Questions for students:

  • What did Gabe Garcia-Colombo do after he was inspired by DNA extractions?
  • Describe the DNA vending machine.
  • What are some pros for having DNA vending machines?  For instance, would the public benefit somehow from these machines?
  • What are some cons for having DNA vending machines?  Could these machines somehow harm the people buying the DNA or the donors supplying the DNA?
  • Would you buy someone’s DNA out of the vending machine?  Would you supply your own?  If you would supply your own, would you donate your DNA or ask for some money?
  • Name 3 things you could do with someone else’s DNA?  What resources would you need?
  • How should ownership of DNA work?  Should it be like property or intellectual property?

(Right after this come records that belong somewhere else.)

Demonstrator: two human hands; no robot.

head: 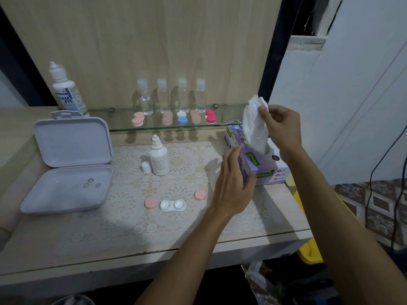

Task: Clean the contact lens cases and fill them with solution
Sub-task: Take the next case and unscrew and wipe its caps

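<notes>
Right hand [280, 126] pinches a white tissue [255, 124] between thumb and fingertips, held up above the tissue box [262, 166], lower end of the tissue still in the box slot. Left hand [233, 186] grips the near-left corner of the tissue box, fingers curled round its side, steadying it. Open white lens case [172, 205] lies on the lace mat [132, 216], left of the tissue box and toward the table's near edge, both wells uncapped; can't tell if there's liquid in them. Two pink caps sit apart from it: one [150, 203] just beside its left end, one [199, 194] near its right end, between case and left hand. Small white dropper bottle [159, 158] stands uncapped left of the tissue box, its white cap [145, 167] upright just beside it. Open grey hinged box [68, 164] further left, small rings in its base. On the glass shelf [154, 126] behind the tissue box: four clear bottles, a row of closed lens cases in pink, white/blue, red. Large solution bottle [66, 89] stands at the far left end.
</notes>
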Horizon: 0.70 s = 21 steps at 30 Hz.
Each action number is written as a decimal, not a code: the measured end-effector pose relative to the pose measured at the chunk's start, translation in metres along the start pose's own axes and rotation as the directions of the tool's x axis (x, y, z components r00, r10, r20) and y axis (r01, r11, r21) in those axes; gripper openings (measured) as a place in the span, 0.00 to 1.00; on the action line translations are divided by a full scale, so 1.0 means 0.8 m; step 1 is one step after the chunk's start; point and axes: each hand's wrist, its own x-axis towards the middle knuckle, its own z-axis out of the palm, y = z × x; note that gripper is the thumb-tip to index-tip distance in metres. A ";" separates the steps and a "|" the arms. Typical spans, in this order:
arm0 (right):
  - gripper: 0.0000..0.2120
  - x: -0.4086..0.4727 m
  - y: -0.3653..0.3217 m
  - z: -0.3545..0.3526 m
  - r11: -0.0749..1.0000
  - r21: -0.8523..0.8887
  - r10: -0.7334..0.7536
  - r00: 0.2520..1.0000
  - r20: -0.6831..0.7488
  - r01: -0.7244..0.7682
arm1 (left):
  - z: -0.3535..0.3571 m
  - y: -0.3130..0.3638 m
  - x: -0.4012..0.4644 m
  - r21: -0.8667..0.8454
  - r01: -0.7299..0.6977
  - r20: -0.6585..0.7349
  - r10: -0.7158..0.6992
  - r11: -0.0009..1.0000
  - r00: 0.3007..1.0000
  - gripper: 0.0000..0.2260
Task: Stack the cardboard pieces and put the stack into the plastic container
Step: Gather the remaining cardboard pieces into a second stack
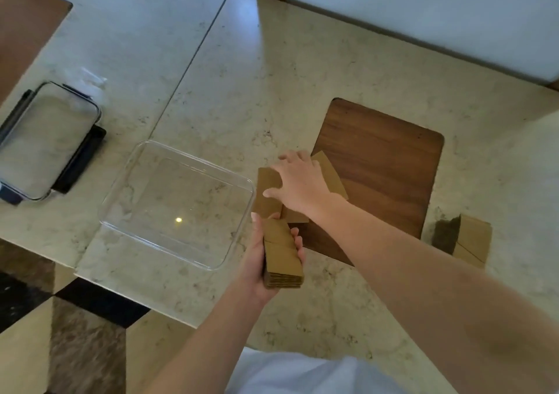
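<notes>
My left hand point(261, 268) grips a stack of brown cardboard strips point(282, 257), held just above the marble table. Right beyond it, my right hand point(298, 182) lies palm down with fingers spread on loose cardboard pieces point(266, 194) that rest on the table and partly on a wooden mat. Another loose piece point(331, 173) pokes out from under that hand on the far side. The clear plastic container point(178, 204) sits with nothing inside, directly left of both hands. One more cardboard piece point(472, 241) lies apart at the right.
A dark wooden mat point(387, 170) lies right of the loose pieces. The container's lid point(45, 142) with black clips sits at far left. The table's near edge point(127, 295) runs diagonally below the container, with patterned floor beyond. A wall borders the table at the back right.
</notes>
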 end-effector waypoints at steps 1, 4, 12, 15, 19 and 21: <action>0.35 0.011 -0.003 0.005 0.998 -0.070 0.005 1.000 0.030 -0.003 | -0.005 0.002 -0.003 -0.008 0.011 -0.006 -0.011 1.000 1.000 0.26; 0.43 0.028 -0.006 0.017 0.983 -0.174 0.083 0.992 0.093 -0.065 | -0.024 0.007 -0.011 0.011 0.018 -0.001 -0.018 1.000 1.000 0.25; 0.11 -0.034 0.002 -0.015 0.853 0.519 0.014 0.996 0.092 -0.060 | -0.041 0.013 -0.018 0.030 0.008 0.001 -0.008 1.000 1.000 0.24; 0.11 -0.105 0.009 -0.008 0.872 0.484 0.008 0.987 -0.162 0.072 | -0.030 0.006 -0.013 0.063 0.021 0.031 -0.023 0.998 0.999 0.27; 0.16 -0.174 0.009 0.025 0.947 0.167 -0.184 0.887 -0.425 0.276 | -0.014 0.001 -0.008 0.178 0.041 0.019 -0.045 0.983 0.999 0.41; 0.17 -0.192 0.012 0.037 0.947 0.093 -0.231 0.852 -0.470 0.308 | -0.002 -0.001 -0.010 0.210 0.032 0.067 -0.047 0.977 0.997 0.44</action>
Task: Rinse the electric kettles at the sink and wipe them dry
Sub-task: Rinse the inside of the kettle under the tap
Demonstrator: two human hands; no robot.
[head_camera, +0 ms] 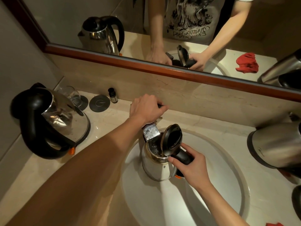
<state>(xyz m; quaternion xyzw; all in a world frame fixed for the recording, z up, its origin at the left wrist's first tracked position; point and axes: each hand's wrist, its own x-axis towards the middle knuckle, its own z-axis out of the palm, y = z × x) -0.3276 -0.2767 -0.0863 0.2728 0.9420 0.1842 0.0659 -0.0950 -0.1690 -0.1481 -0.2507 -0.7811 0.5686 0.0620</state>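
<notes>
Kettle (pixel 157 165) stands upright in the sink (pixel 228 185), lid (pixel 172 139) raised, under the faucet spout (pixel 150 132). Right hand (pixel 193 167) grips its black handle. Left hand (pixel 146 108), behind the kettle, curls over the faucet lever (grip partly hidden). Second kettle (pixel 53 121) stands on the desk (pixel 40 173), left of the sink.

Left arm bare, extended forward and up across the frame, forearm running diagonally from lower left. Left hand (pixel 146 108) palm down, knuckles up, fingers curled over a dark tap handle (pixel 160 105) at the back wall. Right arm enters from lower right, forearm bare, wrist bent slightly inward. Right hand (pixel 193 167) wraps the black handle of the kettle (pixel 157 165), thumb lying forward along the handle's top, fingers curled beneath.
</notes>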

Students may leap to the possibility of cloning a human from their DNA which may be a discussion for another class.  The big ideas that students should recognize is that owning a person’s genetic code is both intimate and limited.  It is intimate because that code is present in nearly every cell in that person’s body.  But it is also limited in that you have to have access to sequencing technology to decipher the code, and even then our ability to predict phenotypes (traits or medical history) are not very strong at the moment.

Another issue to raise is more nefarious:  framing someone with their DNA as evidence.  Ask students how this may be achieved and what sort of steps could be taken to avoid this problem.

Gabe Garcia-Colombo’s innovative DNA vending machine raises interesting questions in the burgeoning age of personalized genomics.  That’s what a little creativity can do for science.